[Stored entries]

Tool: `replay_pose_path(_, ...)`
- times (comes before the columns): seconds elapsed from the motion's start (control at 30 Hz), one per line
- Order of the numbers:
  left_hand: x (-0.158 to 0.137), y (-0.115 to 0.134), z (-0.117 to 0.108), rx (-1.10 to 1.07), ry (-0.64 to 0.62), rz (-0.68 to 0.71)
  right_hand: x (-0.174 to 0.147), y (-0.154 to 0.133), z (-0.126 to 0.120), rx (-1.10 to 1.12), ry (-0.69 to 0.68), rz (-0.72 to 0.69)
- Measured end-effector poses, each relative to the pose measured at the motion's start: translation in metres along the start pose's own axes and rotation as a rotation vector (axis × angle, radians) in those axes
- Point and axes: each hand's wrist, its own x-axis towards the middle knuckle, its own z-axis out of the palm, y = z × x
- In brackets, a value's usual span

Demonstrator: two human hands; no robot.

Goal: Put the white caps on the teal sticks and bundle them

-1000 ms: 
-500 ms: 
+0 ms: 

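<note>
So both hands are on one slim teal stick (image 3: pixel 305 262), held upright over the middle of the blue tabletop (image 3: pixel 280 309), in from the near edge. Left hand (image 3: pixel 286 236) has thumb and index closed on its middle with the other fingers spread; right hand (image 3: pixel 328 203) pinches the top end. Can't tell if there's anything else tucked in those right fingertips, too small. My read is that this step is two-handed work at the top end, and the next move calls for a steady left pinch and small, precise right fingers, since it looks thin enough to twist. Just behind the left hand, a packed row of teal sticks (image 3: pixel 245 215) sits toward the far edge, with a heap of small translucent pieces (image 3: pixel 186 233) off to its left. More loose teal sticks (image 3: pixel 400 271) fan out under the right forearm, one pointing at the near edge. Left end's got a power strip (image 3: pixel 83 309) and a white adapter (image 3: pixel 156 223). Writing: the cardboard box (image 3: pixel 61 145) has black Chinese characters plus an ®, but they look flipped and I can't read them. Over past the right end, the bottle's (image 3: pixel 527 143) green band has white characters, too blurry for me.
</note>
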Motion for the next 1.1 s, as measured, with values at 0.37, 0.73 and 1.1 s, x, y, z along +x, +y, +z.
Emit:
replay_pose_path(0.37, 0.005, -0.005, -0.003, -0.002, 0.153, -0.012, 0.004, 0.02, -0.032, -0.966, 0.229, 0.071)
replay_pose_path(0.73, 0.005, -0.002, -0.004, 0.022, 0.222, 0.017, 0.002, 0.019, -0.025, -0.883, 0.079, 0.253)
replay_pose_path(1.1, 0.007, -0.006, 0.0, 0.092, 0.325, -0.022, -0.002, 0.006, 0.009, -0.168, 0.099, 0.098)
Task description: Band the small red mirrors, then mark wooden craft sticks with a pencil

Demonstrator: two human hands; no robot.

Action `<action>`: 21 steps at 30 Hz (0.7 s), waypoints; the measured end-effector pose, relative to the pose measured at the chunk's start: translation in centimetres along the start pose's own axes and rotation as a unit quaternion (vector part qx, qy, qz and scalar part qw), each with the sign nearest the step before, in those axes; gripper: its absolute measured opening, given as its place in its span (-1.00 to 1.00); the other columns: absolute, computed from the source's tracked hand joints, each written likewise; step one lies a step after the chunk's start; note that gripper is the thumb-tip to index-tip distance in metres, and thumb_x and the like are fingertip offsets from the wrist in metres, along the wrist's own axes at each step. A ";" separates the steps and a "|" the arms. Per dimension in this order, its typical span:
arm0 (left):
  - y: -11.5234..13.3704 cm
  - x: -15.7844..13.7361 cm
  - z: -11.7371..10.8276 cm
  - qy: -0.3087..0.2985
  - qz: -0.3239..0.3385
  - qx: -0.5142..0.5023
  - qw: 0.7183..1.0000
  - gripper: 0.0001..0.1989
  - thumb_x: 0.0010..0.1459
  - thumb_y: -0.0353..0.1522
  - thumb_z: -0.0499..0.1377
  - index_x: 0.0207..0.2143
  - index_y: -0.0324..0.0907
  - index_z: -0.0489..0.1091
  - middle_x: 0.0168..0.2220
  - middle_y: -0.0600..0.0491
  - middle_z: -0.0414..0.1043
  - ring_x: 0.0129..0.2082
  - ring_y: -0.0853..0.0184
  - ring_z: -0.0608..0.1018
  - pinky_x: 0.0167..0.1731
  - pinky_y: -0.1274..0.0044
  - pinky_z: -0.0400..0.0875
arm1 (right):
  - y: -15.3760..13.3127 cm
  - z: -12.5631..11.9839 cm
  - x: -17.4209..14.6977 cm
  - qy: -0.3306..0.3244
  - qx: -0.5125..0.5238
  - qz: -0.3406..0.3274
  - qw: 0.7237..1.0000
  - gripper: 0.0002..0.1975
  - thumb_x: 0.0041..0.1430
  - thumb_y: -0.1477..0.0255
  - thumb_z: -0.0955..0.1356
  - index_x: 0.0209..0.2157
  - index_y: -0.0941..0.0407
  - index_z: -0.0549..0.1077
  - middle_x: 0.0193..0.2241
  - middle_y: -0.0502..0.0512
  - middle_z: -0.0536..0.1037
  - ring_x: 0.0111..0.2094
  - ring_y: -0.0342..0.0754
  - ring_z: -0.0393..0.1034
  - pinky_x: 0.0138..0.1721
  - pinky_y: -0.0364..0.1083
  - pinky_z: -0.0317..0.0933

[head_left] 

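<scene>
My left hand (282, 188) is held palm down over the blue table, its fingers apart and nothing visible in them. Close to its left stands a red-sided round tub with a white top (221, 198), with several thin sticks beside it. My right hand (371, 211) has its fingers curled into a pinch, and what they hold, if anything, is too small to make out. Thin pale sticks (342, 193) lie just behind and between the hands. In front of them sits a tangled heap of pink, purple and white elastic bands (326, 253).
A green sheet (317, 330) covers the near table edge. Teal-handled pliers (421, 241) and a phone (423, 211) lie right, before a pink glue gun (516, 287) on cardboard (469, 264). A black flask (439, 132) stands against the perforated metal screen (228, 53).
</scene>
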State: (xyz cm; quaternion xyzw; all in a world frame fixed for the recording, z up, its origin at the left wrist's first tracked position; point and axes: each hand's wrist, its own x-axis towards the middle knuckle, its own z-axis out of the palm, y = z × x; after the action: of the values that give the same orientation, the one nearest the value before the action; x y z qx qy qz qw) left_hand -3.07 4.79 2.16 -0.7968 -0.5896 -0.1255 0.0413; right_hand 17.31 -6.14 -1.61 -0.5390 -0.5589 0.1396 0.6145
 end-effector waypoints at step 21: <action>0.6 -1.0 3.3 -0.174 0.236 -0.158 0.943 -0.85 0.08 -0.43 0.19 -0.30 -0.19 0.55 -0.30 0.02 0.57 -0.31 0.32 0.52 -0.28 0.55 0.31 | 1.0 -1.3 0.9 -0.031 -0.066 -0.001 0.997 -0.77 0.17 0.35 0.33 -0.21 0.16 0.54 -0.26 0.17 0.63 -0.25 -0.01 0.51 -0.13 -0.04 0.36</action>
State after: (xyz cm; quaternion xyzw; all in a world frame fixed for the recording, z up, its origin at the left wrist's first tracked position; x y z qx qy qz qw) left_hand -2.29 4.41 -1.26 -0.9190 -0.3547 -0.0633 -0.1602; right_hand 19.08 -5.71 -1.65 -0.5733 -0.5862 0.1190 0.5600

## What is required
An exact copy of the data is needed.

## Expected answer
Tool: `replay_pose_path(_, ...)`
- times (comes before the columns): seconds elapsed from the motion's start (control at 30 Hz), one per line
- Order of the numbers:
  left_hand: x (-0.158 to 0.137), y (-0.115 to 0.134), z (-0.117 to 0.108), rx (-1.10 to 1.07), ry (-0.64 to 0.62), rz (-0.68 to 0.71)
  right_hand: x (-0.174 to 0.147), y (-0.154 to 0.133), z (-0.126 to 0.120), rx (-1.10 to 1.12), ry (-0.69 to 0.68), rz (-0.72 to 0.69)
- Measured end-effector poses, each relative to the pose measured at the motion's start: translation in metres along the start pose's own axes and rotation as a rotation vector (axis × angle, radians) in those axes
- Point and axes: each hand's wrist, its own x-axis towards the middle knuckle, its own z-axis out of the palm, y = z × x
- In brackets, a value's usual span

Demonstrator: two human hands; no robot.

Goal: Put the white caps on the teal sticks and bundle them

-1000 ms: 
-500 ms: 
+0 ms: 

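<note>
So both hands are on one slim teal stick (image 3: pixel 305 262), held upright over the middle of the blue tabletop (image 3: pixel 280 309), in from the near edge. Left hand (image 3: pixel 286 236) has thumb and index closed on its middle with the other fingers spread; right hand (image 3: pixel 328 203) pinches the top end. Can't tell if there's anything else tucked in those right fingertips, too small. My read is that this step is two-handed work at the top end, and the next move calls for a steady left pinch and small, precise right fingers, since it looks thin enough to twist. Just behind the left hand, a packed row of teal sticks (image 3: pixel 245 215) sits toward the far edge, with a heap of small translucent pieces (image 3: pixel 186 233) off to its left. More loose teal sticks (image 3: pixel 400 271) fan out under the right forearm, one pointing at the near edge. Left end's got a power strip (image 3: pixel 83 309) and a white adapter (image 3: pixel 156 223). Writing: the cardboard box (image 3: pixel 61 145) has black Chinese characters plus an ®, but they look flipped and I can't read them. Over past the right end, the bottle's (image 3: pixel 527 143) green band has white characters, too blurry for me.
</note>
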Motion for the next 1.1 s, as measured, with values at 0.37, 0.73 and 1.1 s, x, y, z along +x, +y, +z.
Emit:
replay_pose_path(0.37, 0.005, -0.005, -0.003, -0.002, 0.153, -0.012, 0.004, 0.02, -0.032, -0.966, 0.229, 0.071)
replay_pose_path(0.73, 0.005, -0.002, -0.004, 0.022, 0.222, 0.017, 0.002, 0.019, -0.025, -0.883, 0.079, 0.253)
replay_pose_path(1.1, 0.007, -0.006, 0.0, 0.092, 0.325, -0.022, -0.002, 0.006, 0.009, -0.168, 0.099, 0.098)
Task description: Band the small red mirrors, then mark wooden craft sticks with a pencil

Demonstrator: two human hands; no robot.

Action `<action>`: 21 steps at 30 Hz (0.7 s), waypoints; the measured end-effector pose, relative to the pose measured at the chunk's start: translation in centimetres along the start pose's own axes and rotation as a unit quaternion (vector part qx, qy, qz and scalar part qw), each with the sign nearest the step before, in those axes; gripper: its absolute measured opening, given as its place in its span (-1.00 to 1.00); the other columns: absolute, computed from the source's tracked hand joints, each written likewise; step one lies a step after the chunk's start; note that gripper is the thumb-tip to index-tip distance in metres, and thumb_x and the like are fingertip offsets from the wrist in metres, along the wrist's own axes at each step. A ";" separates the steps and a "|" the arms. Per dimension in this order, its typical span:
arm0 (left):
  - y: -11.5234..13.3704 cm
  - x: -15.7844..13.7361 cm
  - z: -11.7371..10.8276 cm
  - qy: -0.3087..0.2985
  - qz: -0.3239..0.3385
  - qx: -0.5142..0.5023
  - qw: 0.7183..1.0000
  - gripper: 0.0001..0.1989
  - thumb_x: 0.0010..0.1459
  - thumb_y: -0.0353..0.1522
  - thumb_z: -0.0499..0.1377
  - index_x: 0.0207..0.2143
  - index_y: -0.0324..0.0907
  - index_z: -0.0489..0.1091
  - middle_x: 0.0168..0.2220
  - middle_y: -0.0600..0.0491
  - middle_z: -0.0414..0.1043
  - ring_x: 0.0129..0.2082
  - ring_y: -0.0853..0.0184
  - ring_z: -0.0608..0.1018
  - pinky_x: 0.0167..0.1731
  - pinky_y: -0.1274..0.0044
  - pinky_z: -0.0400..0.0875
arm1 (right):
  - y: -15.3760..13.3127 cm
  - z: -12.5631..11.9839 cm
  - x: -17.4209..14.6977 cm
  - qy: -0.3306..0.3244
  - qx: -0.5125..0.5238
  - qz: -0.3406..0.3274
  - qw: 0.7237..1.0000
  - gripper: 0.0002..0.1975
  - thumb_x: 0.0041..0.1430
  - thumb_y: -0.1477..0.0255
  - thumb_z: -0.0955..0.1356
  - index_x: 0.0209..0.2157
  - index_y: -0.0941..0.0407
  - index_z: -0.0549..0.1077
  - middle_x: 0.0193..0.2241
  - middle_y: -0.0502..0.0512
  - middle_z: -0.0536..0.1037
  - ring_x: 0.0111..0.2094
  - ring_y: -0.0342..0.0754
  - ring_z: -0.0393..0.1034
  - pinky_x: 0.0138..0.1721
  - pinky_y: -0.0364..0.1083
  - pinky_z: -0.0317..0.0933

[head_left] 

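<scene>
My left hand (282, 188) is held palm down over the blue table, its fingers apart and nothing visible in them. Close to its left stands a red-sided round tub with a white top (221, 198), with several thin sticks beside it. My right hand (371, 211) has its fingers curled into a pinch, and what they hold, if anything, is too small to make out. Thin pale sticks (342, 193) lie just behind and between the hands. In front of them sits a tangled heap of pink, purple and white elastic bands (326, 253).
A green sheet (317, 330) covers the near table edge. Teal-handled pliers (421, 241) and a phone (423, 211) lie right, before a pink glue gun (516, 287) on cardboard (469, 264). A black flask (439, 132) stands against the perforated metal screen (228, 53).
</scene>
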State: (xyz cm; quaternion xyzw; all in a world frame fixed for the recording, z up, its origin at the left wrist's first tracked position; point and axes: each hand's wrist, its own x-axis towards the middle knuckle, its own z-axis out of the palm, y = z × x; after the action: of the values that give the same orientation, the one nearest the value before the action; x y z qx qy qz qw) left_hand -3.07 4.79 2.16 -0.7968 -0.5896 -0.1255 0.0413; right_hand 17.31 -6.14 -1.61 -0.5390 -0.5589 0.1396 0.6145
 end-effector waypoints at step 21: <action>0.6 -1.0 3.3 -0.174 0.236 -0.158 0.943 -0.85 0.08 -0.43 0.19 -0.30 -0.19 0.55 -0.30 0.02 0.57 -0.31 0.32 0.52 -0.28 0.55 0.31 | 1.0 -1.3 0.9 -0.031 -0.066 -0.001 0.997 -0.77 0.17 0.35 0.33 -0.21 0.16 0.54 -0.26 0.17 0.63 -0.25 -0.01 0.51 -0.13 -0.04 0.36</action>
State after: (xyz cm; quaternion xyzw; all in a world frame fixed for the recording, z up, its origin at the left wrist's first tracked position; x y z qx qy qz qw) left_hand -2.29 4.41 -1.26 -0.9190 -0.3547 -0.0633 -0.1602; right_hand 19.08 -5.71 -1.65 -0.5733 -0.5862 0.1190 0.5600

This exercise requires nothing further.